→ Task directions
Could you print exactly the lines of the listing below, starting at the line that has "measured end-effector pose" and ending at the line that has "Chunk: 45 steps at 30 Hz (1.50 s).", and only those lines?

→ Supplied information

====================

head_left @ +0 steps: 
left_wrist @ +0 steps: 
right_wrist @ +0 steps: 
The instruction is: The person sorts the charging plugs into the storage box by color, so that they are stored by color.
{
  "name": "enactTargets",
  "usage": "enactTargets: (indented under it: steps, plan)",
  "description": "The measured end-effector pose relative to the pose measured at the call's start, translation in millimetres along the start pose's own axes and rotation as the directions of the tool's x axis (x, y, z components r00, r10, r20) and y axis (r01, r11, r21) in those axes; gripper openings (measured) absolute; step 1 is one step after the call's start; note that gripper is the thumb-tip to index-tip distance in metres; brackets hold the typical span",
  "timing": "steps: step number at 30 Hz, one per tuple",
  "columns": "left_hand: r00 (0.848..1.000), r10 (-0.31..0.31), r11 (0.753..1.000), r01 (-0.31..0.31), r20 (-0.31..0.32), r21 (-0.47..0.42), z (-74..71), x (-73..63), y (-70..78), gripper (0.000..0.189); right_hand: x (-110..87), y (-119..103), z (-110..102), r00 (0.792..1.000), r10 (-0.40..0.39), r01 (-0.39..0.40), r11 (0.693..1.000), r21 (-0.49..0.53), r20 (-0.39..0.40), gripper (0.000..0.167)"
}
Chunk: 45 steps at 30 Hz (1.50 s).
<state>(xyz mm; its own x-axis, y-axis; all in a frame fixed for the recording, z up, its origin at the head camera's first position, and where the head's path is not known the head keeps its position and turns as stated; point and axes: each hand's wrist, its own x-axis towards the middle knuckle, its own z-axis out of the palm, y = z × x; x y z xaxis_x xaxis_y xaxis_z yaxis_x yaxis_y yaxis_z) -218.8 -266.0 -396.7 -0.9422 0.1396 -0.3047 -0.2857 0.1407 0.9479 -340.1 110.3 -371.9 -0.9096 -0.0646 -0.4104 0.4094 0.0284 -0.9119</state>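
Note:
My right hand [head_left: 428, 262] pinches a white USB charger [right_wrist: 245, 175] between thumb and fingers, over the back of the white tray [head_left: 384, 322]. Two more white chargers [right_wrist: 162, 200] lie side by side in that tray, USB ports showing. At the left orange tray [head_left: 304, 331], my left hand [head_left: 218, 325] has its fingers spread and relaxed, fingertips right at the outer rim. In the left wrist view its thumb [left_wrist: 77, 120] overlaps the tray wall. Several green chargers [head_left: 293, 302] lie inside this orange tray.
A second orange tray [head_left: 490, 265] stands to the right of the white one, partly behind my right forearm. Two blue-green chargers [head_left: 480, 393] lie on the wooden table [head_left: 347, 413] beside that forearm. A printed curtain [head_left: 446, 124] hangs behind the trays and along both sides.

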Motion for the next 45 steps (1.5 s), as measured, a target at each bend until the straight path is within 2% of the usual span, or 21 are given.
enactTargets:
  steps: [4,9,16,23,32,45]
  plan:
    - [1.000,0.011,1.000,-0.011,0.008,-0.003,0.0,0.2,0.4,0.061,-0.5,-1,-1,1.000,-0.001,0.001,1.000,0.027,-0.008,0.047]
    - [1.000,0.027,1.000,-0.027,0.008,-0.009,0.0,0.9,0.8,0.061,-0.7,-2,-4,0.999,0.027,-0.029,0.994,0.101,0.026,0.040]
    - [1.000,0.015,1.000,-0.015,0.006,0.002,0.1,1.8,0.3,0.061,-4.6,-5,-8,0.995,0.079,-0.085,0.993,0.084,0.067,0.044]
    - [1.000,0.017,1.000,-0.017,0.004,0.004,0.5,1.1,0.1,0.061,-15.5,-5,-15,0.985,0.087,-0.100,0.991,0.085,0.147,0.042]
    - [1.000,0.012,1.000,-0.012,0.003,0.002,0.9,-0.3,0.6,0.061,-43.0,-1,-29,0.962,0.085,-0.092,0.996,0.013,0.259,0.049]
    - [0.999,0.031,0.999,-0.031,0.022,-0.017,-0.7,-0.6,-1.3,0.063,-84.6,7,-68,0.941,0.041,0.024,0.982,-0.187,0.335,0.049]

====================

→ Exercise result
  "description": "The measured end-effector pose relative to the pose measured at the call's start, translation in millimetres along the start pose's own axes and rotation as the directions of the tool's x axis (x, y, z components r00, r10, r20) and y axis (r01, r11, r21) in those axes; gripper openings (measured) absolute; step 1 is one step after the call's start; note that gripper is the thumb-tip to index-tip distance in metres; brackets hold the typical span",
  "timing": "steps: step number at 30 Hz, one per tuple",
  "columns": "left_hand: r00 (0.848..1.000), r10 (-0.31..0.31), r11 (0.753..1.000), r01 (-0.31..0.31), r20 (-0.31..0.32), r21 (-0.47..0.42), z (-74..71), x (-73..63), y (-70..78), gripper (0.000..0.189); right_hand: x (-110..87), y (-119..103), z (-110..102), r00 (0.792..1.000), r10 (-0.40..0.39), r01 (-0.39..0.40), r11 (0.693..1.000), r21 (-0.49..0.53), r20 (-0.39..0.40), gripper (0.000..0.167)"
}
Chunk: 45 steps at 30 Hz (1.50 s).

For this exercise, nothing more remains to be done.